Doña Rosa, que ya estaba acostumbrada a las genialidades de su alumna, se la quedó mirando pensativa durante unos instantes y  enseguida le dijo:
         —No tengo ningún inconveniente querida, en llamarte An-na, pero para evitar confusiones, tendrás que cambiar todos los nombres a las etiquetas de los forros de tus libros, del casillero y  de tu  mochila  y, por supuesto, habrá que marcar de nuevo tu babi, la bolsa del bocadillo, la rebeca, y la ropa de deporte. Vas a tener mucho trabajo esta mañana. No le diremos nada a tus compañeras hasta que hayas cambiado los nombres de todas tus cosas no vaya a ser que te arrepientas. ¿Te parece bien?
         An-na no iba a arrepentirse de aquella decisión tan seria aunque lo que le había dicho su profe le había caído como un jarro de agua fría, ¡menudo trabajo!
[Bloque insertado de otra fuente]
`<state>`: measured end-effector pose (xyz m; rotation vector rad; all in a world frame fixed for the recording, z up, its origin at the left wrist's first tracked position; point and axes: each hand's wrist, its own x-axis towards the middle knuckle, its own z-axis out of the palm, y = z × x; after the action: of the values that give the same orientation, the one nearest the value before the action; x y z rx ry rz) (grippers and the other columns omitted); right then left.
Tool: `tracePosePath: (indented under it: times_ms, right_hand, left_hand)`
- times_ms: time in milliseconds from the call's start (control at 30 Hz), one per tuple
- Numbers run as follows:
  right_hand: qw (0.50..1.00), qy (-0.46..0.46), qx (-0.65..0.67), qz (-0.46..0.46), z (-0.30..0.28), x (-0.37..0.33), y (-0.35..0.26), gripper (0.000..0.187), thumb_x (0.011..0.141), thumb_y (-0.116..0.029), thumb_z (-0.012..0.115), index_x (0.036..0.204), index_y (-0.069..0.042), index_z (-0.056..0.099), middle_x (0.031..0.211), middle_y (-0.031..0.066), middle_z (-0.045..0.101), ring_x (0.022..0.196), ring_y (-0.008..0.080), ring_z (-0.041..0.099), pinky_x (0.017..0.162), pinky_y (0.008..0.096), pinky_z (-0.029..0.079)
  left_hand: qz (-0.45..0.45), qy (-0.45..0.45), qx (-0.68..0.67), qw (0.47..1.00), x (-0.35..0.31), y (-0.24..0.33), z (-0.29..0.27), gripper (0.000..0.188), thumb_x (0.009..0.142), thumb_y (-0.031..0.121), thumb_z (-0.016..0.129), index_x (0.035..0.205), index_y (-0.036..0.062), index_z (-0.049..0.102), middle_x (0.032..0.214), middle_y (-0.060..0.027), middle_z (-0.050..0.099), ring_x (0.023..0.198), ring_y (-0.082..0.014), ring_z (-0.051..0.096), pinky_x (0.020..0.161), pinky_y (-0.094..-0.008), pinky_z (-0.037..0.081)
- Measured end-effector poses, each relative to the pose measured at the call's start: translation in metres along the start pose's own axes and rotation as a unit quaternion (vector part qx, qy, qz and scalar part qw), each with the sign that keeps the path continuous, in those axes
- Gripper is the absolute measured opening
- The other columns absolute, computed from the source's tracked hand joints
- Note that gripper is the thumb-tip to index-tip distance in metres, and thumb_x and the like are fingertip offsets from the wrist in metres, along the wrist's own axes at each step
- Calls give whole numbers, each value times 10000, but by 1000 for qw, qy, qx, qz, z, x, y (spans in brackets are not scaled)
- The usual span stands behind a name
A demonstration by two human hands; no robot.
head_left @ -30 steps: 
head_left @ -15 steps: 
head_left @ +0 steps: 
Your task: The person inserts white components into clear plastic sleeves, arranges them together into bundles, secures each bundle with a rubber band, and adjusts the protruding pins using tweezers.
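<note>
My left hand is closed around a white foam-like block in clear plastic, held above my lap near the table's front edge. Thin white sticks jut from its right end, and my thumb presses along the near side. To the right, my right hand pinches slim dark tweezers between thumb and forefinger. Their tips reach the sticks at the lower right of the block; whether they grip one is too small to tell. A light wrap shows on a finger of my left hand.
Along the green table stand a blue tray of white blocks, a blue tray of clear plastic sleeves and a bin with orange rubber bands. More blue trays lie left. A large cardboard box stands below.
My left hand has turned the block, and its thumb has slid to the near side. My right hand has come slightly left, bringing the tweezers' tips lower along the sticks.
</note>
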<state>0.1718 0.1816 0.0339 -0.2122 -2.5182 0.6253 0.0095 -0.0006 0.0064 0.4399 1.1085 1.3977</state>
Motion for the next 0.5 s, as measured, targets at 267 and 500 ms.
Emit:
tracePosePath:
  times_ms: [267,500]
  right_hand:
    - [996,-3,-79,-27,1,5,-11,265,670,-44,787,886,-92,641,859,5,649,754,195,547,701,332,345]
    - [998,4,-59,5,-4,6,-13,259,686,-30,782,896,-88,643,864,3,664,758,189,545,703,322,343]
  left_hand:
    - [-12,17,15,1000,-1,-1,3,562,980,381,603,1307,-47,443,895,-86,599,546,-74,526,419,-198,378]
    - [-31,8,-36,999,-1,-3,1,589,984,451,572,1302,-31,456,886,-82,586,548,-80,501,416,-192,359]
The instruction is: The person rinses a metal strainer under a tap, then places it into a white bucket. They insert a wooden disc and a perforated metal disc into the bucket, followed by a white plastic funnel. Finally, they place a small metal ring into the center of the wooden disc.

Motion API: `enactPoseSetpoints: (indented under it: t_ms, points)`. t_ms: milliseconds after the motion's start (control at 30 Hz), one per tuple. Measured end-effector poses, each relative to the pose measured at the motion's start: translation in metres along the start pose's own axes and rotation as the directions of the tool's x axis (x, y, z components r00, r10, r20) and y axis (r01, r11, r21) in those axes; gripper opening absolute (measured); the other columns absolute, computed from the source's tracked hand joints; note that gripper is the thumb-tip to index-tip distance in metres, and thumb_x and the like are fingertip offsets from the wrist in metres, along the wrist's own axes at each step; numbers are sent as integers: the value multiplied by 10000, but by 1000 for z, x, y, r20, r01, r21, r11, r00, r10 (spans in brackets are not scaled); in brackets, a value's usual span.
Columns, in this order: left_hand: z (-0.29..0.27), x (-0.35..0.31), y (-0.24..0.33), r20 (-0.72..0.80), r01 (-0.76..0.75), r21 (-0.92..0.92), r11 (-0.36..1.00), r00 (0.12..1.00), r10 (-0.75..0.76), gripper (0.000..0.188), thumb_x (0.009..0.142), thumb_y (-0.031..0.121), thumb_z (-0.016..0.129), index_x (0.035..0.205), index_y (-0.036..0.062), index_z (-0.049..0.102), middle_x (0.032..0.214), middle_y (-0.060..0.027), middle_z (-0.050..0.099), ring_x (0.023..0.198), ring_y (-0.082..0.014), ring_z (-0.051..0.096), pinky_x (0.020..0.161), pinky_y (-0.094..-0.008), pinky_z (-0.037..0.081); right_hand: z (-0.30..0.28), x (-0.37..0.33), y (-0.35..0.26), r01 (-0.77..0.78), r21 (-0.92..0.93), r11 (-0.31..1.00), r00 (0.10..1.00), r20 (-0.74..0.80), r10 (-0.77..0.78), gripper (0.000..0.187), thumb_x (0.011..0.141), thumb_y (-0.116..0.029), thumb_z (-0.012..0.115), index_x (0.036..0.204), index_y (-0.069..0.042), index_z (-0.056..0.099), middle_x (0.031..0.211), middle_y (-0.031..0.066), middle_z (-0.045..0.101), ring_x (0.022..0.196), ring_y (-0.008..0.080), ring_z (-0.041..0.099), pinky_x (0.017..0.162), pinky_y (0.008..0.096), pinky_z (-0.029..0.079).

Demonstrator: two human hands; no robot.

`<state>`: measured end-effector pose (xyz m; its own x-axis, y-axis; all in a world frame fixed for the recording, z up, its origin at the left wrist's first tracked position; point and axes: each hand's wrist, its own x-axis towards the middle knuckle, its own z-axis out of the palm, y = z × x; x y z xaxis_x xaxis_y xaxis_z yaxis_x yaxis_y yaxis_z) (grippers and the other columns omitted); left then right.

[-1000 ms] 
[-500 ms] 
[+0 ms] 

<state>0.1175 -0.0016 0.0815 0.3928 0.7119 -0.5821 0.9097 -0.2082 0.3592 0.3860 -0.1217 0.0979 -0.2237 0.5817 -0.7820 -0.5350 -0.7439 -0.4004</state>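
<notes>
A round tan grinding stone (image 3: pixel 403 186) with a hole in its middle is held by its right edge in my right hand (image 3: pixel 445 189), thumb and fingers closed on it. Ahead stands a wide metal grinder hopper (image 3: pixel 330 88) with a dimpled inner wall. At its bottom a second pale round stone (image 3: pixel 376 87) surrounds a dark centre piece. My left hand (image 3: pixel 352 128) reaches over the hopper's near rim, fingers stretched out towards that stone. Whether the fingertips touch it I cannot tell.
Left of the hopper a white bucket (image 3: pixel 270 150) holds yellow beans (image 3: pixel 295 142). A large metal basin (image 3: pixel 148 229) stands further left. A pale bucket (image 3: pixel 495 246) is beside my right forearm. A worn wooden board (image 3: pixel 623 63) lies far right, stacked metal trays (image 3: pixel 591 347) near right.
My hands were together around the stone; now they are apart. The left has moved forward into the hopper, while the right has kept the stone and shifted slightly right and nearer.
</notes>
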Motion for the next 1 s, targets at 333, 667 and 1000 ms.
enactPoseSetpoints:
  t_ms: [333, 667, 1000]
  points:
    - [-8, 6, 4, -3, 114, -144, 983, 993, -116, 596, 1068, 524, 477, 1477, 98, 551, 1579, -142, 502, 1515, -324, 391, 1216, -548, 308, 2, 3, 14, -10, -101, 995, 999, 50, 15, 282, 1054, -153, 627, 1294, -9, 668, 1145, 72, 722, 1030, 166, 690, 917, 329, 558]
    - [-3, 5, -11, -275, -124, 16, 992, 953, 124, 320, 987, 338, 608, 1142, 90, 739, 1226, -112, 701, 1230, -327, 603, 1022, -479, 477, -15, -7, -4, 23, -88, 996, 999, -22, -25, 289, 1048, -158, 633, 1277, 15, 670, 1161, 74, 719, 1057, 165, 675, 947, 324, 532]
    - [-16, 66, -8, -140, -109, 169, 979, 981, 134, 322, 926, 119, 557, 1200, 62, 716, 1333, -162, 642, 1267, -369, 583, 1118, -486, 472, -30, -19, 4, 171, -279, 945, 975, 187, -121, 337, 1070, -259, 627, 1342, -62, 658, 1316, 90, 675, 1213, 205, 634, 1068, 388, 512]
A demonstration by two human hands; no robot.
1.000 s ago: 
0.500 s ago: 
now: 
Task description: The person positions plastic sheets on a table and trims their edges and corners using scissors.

       -—No se preocupe, no me pienso arrepentir, pero rectificaré encantada todos los nombres de mis cosas -le contestó muy contenta, sabiendo con certeza que, a partir de ese día, su vida iba a ser distinta, en resumen, menos corriente.
         Cuando llegó la hora del recreo todas sus compañeras salieron al patio y An-na, en lugar de comerse su bocadillo, que era  tan corriente como el de todos los días, pan con mortadela, se quedó arreglando las etiquetas de los libros y los cuadernos. Al principio, añadió una ene  más con rotulador encima de su antiguo nombre, pero eso quedaba un poco chapucero y, otra cosa no, pero limpia y ordenada era mucho más de lo normal, así que pensó en arrancarla y pegar otra en su lugar. Al intentarlo, el forro del libró, que era de papel corriente, como todos los forros de papel del mundo, se rasgó y tuvo que dejarlo para cuando llegase a casa. Tendría que comprar papel de nuevo para volver a forrar sus libros. Con los cuadernos fue un poco más fácil, al tener la tapa dura pudo despegar la etiqueta y pegar otra nueva en su lugar, con su nuevo nombre: AN-NA.